Attualmente il depistaggio "meridionale" opera anche in modo più efficiente che in passato. La CISL del Veneto ha pubblicato dei dati da cui risulta che, dopo la Lombardia, è appunto il Veneto la Regione maggiormente colpita dalla delocalizzazione delle imprese. Queste delocalizzazioni non sono attuate in Paesi in via di sviluppo o a costi del lavoro più bassi, ma in... Francia. Ovviamente i Cislini, da bravi sindacalisti di regime, riprendono acriticamente la propaganda ufficiale sull'inefficienza burocratica dell'Italia, che spiegherebbe l'esodo verso altri Paesi di maggiore tradizione amministrativa.

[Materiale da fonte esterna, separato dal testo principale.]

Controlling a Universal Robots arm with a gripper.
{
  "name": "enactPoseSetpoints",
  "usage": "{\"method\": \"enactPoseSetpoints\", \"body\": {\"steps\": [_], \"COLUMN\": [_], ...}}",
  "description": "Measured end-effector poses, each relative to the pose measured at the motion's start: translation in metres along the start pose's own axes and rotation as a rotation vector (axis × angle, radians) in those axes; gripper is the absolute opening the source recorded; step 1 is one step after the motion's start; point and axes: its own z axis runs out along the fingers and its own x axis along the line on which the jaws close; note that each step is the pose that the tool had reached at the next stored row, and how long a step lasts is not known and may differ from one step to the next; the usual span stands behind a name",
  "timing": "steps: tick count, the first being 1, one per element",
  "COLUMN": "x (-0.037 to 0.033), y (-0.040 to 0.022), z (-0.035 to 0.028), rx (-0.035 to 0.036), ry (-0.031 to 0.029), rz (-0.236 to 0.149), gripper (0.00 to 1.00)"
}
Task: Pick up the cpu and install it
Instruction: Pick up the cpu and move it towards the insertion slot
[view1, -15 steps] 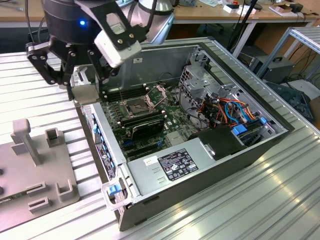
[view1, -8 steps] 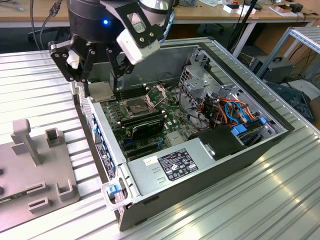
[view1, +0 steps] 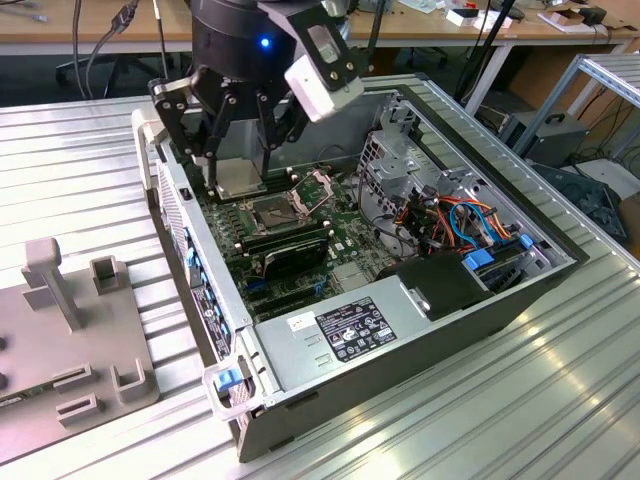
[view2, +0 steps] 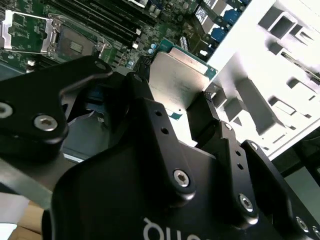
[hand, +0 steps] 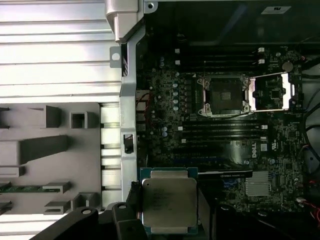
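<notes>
Where the exterior view's left begins, a grey fixture tray (view1: 70, 330) with upright blocks lies on a ribbed aluminium table (view1: 560, 390). Next to it stands an open computer case (view1: 430, 320), lying on its side with the motherboard (view1: 345, 235) facing up.

Over the case's near-left part the arm comes straight down, its black wrist vertical. A blue light glows on the wrist, and a white camera housing (view1: 322, 65) is fixed on the side toward the exterior view's right. The gripper (view1: 240, 170) points down into the case. Its black fingers (view1: 205, 150) are closed partway onto two opposite edges of the cpu (view1: 235, 182), which they hold clear above the board.

In the first wrist view the cpu (hand: 167, 202) lies flat, with its silver lid turned up toward the wrist and its green rim showing around the lid. It is nearly square, so no long axis stands out. Its edges run parallel to those of the socket (hand: 222, 95).

Just toward the exterior view's right of the cpu sits that socket, empty. Its metal load plate (hand: 270, 92) is swung open on the far side from the cpu. Beyond the socket are dark memory slots (view1: 290, 245), then a drive cage with orange and blue cables (view1: 465, 215), and a grey power supply (view1: 345, 330) at the near end.
</notes>
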Motion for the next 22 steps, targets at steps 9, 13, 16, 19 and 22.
{"method": "enactPoseSetpoints", "body": {"steps": [9, 13, 16, 19, 22], "x": [-0.0315, -0.0376, -0.0377, -0.0391, -0.0405], "y": [0.001, 0.0012, 0.0012, 0.0013, 0.0013], "z": [0.0002, 0.0003, 0.0003, 0.0005, 0.0005], "rx": [0.0001, 0.0001, 0.0001, 0.0, 0.0001], "ry": [0.0, 0.0001, 0.0, 0.0, 0.0], "rz": [0.0, 0.0, 0.0, 0.0, 0.0], "gripper": [0.55, 0.55, 0.55, 0.55, 0.55]}}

Che si tratti dei soliti slogan pretestuosi, è dimostrato dal fatto che il governo francese ha appena approvato nel febbraio scorso una normativa punitiva contro le delocalizzazioni industriali che colpiscono la Francia. La scelta di Hollande ha suscitato un'ondata di critiche da parte dei sacerdoti del dio Mercato, ma dimostra inequivocabilmente che le scelte di delocalizzazione non hanno niente a che vedere con l'inefficienza della burocrazia, dell'amministrazione giudiziaria o delle infrastrutture.

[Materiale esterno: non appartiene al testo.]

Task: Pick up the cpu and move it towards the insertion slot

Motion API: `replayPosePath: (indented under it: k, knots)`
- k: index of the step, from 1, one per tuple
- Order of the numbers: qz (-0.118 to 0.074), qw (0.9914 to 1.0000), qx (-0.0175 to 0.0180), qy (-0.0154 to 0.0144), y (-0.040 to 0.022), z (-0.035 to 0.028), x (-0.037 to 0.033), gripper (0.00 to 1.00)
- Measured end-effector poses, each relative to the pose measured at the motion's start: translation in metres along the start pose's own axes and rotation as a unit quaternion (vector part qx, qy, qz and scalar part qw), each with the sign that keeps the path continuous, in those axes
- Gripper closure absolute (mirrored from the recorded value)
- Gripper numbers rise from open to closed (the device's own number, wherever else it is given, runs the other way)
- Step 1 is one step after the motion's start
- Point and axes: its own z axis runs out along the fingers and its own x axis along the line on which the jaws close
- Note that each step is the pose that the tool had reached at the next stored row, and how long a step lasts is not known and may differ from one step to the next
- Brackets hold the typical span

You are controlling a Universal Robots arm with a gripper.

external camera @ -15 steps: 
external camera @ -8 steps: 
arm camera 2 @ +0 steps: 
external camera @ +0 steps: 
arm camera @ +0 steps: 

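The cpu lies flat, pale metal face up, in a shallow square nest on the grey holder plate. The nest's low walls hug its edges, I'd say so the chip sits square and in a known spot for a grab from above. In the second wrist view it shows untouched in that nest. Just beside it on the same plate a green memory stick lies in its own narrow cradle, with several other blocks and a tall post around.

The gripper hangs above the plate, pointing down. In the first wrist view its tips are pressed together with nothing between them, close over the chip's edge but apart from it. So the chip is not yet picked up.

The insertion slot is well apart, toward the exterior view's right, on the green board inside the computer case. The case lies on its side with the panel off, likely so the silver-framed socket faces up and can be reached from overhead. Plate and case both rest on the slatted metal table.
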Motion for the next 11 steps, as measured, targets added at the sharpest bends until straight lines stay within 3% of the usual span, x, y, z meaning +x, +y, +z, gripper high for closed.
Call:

Sarà molto più probabile che la spiegazione, ancora una volta, non si trovi nei massimi sistemi o nella storia dei vari Paesi, ma nel consueto schema affaristico, che vede una lobby privata agganciarsi ad un flusso di denaro pubblico. Infatti, come è stato messo in evidenza da un documento del Parlamento europeo del 2006, sono proprio i fondi UE - cioè il denaro dei contribuenti - a pagare ed alimentare le delocalizzazioni, e ciò all'ombra della sigla del FESR, il Fondo Europeo di Sviluppo Regionale. Quindi l'operaio paga le tasse per finanziare ... il proprio licenziamento.

Ma il bidone del mercato unico europeo è senza fondo, e riserva ben altre sorprese. Ad occuparsi del crescente business delle delocalizzazioni c'è una vera e propria centrale, la EARP (European Academy of Relocation Professionals), che è quella che non solo fornisce servizi di delocalizzazione, ma si incarica anche di instradare gli imprenditori per accedere ai finanziamenti pubblici. Questa accademia deriva dalla collaborazione-fusione di quattro agenzie, un'agenzia internazionale e tre agenzie nazionali, una britannica, una belga, ed un'altra - guarda la combinazione - francese.

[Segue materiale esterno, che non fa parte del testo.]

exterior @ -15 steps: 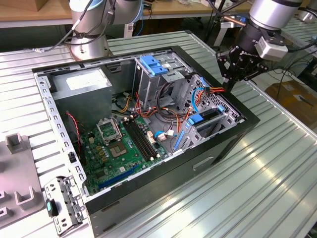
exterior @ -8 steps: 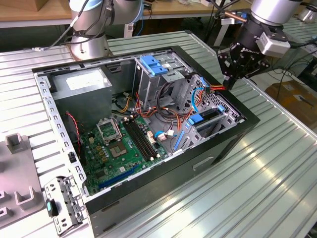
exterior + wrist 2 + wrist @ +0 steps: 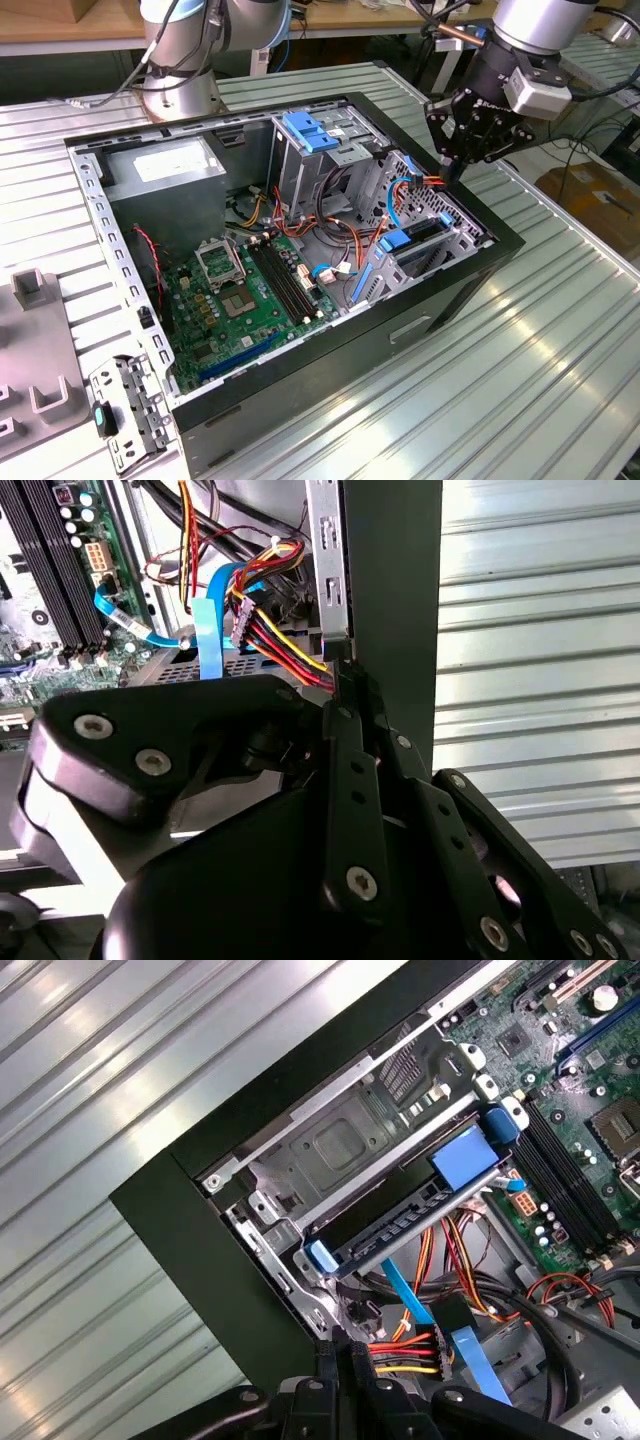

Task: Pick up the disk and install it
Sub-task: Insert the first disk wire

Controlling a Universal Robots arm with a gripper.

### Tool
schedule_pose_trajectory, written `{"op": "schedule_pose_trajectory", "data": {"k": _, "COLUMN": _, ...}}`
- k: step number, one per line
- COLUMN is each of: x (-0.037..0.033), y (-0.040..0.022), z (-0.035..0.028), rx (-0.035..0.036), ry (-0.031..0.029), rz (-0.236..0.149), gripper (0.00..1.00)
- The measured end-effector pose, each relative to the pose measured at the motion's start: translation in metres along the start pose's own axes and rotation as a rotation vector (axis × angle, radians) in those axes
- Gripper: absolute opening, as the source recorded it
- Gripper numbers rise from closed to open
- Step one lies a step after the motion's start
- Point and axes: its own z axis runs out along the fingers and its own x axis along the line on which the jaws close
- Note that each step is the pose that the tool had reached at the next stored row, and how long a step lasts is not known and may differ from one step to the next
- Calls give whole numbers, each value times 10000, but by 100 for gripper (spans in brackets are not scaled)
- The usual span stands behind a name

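The pincer (image 3: 453,165) hangs over the computer case (image 3: 330,352) rim, its fingers together and holding nothing. The disk (image 3: 405,1218) sits just below in the corner cage, long side along the wall.

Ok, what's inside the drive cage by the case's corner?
The disk lies in the drive cage: its dark edge and blue side rails show. The cage's metal plate covers its label and the rest. Whether it is fully seated cannot be told.

One case (image 3: 400,335), one motherboard (image 3: 240,300), one disk (image 3: 400,1228), one pincer (image 3: 452,172).
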Motion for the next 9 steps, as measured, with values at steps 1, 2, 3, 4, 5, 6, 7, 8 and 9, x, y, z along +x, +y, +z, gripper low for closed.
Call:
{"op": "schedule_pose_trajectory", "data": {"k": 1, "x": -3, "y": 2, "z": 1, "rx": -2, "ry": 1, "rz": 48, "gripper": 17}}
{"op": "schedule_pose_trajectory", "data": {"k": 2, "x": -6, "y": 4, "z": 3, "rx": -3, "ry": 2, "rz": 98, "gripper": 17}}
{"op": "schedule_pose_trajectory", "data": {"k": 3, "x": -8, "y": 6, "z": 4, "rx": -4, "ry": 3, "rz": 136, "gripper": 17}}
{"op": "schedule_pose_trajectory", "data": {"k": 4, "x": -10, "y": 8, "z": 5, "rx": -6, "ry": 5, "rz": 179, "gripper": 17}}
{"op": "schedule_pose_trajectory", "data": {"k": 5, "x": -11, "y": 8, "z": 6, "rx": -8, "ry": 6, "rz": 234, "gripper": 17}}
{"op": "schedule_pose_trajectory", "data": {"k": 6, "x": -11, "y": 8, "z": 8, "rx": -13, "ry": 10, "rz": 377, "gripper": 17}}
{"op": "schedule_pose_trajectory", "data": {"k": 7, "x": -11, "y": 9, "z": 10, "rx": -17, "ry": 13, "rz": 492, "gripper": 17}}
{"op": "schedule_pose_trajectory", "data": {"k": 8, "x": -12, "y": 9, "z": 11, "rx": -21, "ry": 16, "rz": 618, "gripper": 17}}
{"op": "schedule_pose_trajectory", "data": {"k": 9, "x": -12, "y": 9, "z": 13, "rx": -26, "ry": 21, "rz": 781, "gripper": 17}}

L'agenzia francese fornitrice di servizi per la delocalizzazione ha la sigla SNPRM (Syndicat National des Professionnels de la Relocation et de la Mobilité), e la coincidenza vuole che il Veneto si stia spopolando delle sue aziende proprio a vantaggio della Francia. Queste aziende specializzate sono essenziali per consentire le delocalizzazioni, poiché qui non si tratta di semplici traslochi di impianti, ma di consentire ai gruppi dirigenti ed amministrativi in mobilità di tessere le loro relazioni in un nuovo contesto territoriale. La UE ufficialmente non è direttamente coinvolta, poiché si tratta di agenzie private, ma sono le regole ambigue dell'Unione ed i suoi fondi che fanno girare il business coloniale del saccheggio di aziende.

Il governo francese quindi pensa bene di difendersi dalle delocalizzazioni, ma non ostacola le sue lobby che vanno a saccheggiare le aziende degli altri. Si capisce perciò il motivo per cui è tanto importante che i Veneti si balocchino con i sogni di secessione dall'Italia; tanto poi, per tenerli a forza nell'Unione Europea, basterà la base NATO di Vicenza.